Bannockurn in Guardian article has morphed from:
"Salmond has been talking about holding a referendum to coincide with the 700th anniversary of the battle of Bannockburn (1314)."
to
"Tories claim Salmond has been talking about holding a referendum to coincide with the 700th anniversary of the battle of Bannockburn in 2014."

Dave McEwan Hill

They know not what they do.
I suspect that Clegg and Cameron's latest sallies have removed all doubt there may have been lingering about us having an independence referendum.
The debate will now be seriously entered by everybody about the choice we have to make at the ceretain referendum – whenever it is.
The polarisation in Scottish politics that the SNP has always needed is now firmly in place.
It is not left against right.  It is unionists against nationalists – and it has the added bonus of destroying the Labour Party in Scotland in the process which has cast itself on the wrong side of this argument (to the despair of many of their erstwhile supporters).
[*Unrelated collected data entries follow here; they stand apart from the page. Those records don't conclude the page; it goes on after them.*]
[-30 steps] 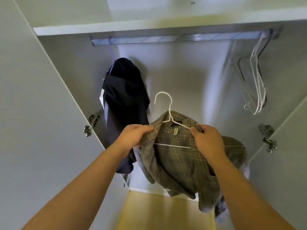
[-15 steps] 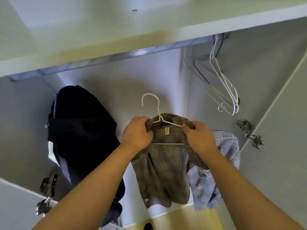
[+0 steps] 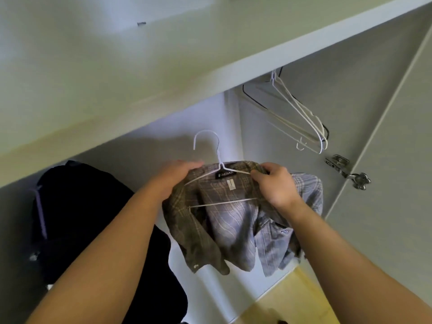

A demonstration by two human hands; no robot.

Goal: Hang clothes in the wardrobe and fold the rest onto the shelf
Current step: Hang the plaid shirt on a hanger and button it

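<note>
Below the shelf point(image 3: 140, 73), the left hand point(image 3: 177, 174) is gripping the shirt point(image 3: 198, 220) by one shoulder and the right hand point(image 3: 273, 185) is pinching collar against hanger point(image 3: 219, 160), seemingly seating the cloth squarely while leaving the hook free for hanging under that shelf.

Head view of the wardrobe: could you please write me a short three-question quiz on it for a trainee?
1. True or false: the shirt is on a white hanger.
2. Where do the spare hangers hang? A) left of the shirt B) right of it C) below it
3. Fill in: the garment already hung at the left is ___ (dark or light).

Key: 1 true; 2 B; 3 dark.
</note>
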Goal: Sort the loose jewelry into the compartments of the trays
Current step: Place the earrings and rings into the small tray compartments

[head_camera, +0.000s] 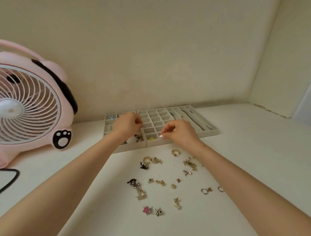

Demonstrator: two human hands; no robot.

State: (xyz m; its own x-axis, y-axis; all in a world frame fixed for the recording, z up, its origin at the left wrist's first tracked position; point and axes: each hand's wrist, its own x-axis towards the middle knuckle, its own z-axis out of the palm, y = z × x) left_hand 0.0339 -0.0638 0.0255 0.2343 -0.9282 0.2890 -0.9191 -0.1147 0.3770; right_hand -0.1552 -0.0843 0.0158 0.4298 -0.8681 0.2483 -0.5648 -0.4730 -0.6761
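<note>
A white table [249,158] runs to a cream wall, with the trays [211,132] set against it. Few compartments are filled: chains at the trays' right end, odd pieces at their left and front. Most loose jewelry [161,182] lies scattered before the trays, so sorting looks barely begun. Over the trays, the right hand [180,132] has its grip pinched on a small piece [161,135]. The left hand [127,123] is curled, its grip unclear. A pink fan [25,104] stands left of the trays, out of the way.

Trays [211,131] at the back of the surface [258,149]; loose jewelry [171,181] before them; fan [25,104] to the left.
</note>
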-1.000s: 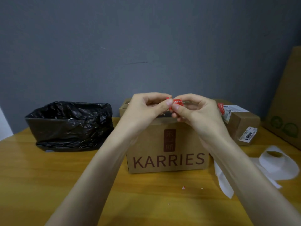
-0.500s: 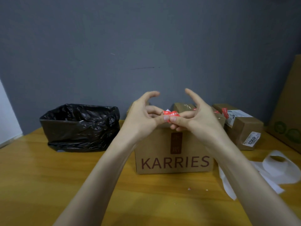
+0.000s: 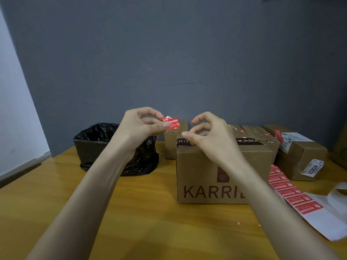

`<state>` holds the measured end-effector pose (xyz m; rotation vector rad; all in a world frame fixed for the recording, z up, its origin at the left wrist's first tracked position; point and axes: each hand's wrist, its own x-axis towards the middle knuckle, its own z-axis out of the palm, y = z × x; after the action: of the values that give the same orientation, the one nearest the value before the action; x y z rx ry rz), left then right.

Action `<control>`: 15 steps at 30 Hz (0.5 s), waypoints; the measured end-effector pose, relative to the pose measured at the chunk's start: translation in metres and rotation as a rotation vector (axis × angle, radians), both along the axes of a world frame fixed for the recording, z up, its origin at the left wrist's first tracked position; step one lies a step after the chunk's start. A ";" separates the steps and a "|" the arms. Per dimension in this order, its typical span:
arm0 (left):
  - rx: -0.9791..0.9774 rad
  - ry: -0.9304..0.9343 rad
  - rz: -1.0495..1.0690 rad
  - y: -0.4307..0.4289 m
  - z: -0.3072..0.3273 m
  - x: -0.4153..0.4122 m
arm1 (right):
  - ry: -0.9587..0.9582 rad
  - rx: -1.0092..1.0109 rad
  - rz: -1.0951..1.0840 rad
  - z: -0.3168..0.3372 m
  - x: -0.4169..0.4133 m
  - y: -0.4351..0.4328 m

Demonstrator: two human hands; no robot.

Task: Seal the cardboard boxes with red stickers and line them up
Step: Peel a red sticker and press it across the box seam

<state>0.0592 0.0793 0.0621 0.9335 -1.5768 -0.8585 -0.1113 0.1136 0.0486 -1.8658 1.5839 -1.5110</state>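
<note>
Pinching a sticker [image 3: 171, 123] with the left hand [image 3: 142, 126]: thumb and forefinger pressed together on its left end, other fingers curled behind, all raised above the counter [image 3: 131, 212]. Holding nothing in the right hand [image 3: 208, 136]: fingers loosely curled, thumb and forefinger apart with a clear gap between them, just right of the sticker and not touching it. Hovering there over the near top edge of the front box [image 3: 206, 175]; cannot tell whether resting on it

Red, small and oblong, that sticker, with white print too small to read and a white corner peeping from behind its top edge. Held in the air in front of the small box [image 3: 171, 145], up and left of the front box's top

On the front box, brown card with "KARRIE" in dark letters on the near face, the rest hidden by the right forearm, and a dark band with pale letters across the top. Behind it to the right, the back boxes [image 3: 259, 132], close together, with red bits on their tops. Further right, a labelled box [image 3: 300, 158] with white labels and a red seal [image 3: 277, 135] at its top edge

Right of the front box, flat on the counter, a strip [image 3: 293, 194] of red stickers on white backing, running to the near right. On the left, a bin [image 3: 97, 147] lined with a black bag, partly hidden by the left forearm. On the near counter, a tiny red scrap [image 3: 238, 223]. Behind all, a grey wall [image 3: 169, 53]
</note>
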 end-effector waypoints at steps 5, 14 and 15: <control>0.027 0.006 0.214 -0.034 -0.012 0.038 | 0.027 -0.002 0.090 0.002 0.041 -0.023; 0.159 0.066 0.470 -0.089 -0.038 0.088 | 0.135 0.284 0.216 -0.009 0.108 -0.080; 0.183 0.076 0.492 -0.093 -0.040 0.090 | 0.113 0.312 0.215 -0.011 0.111 -0.084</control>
<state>0.1496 -0.0137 0.0220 1.3332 -1.1419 -0.6810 -0.0002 0.0293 0.0379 -1.8947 1.5071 -1.0202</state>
A deafening silence from  that quarter at the moment is probably indicative of deep internal disquiet
As Cameron has knocked the possibility of a Devo-max question on the head I have no idea where this leaves his LibDem Scottish support
We should not however underestimate the depths to which the UK establishment will go to thwart Scottish independence facing the undoubted prospect of a bankrupt UK without the collateral of oil monies against its debts.
If anything they do is anything like what they have done to date we have great hope however. They do not understand and in London are continually fed nonsense by their remaining interests in Scotland. They would be far better resigning themselves to seeking Scottish support and assistance as they try to salvage the English economy.
Interesting times.

John Böttcher

The referendum will be in 2015.
I find it very amusing the Unionists have taken the Bannockburn anniversary date as truth.
I thought the Unionists would walk into Salmond's traps. They've surpassed themselves: they've ran right into the biggest one of all.
Regards
 
 

DG

Alex would appear to disagree about 2015.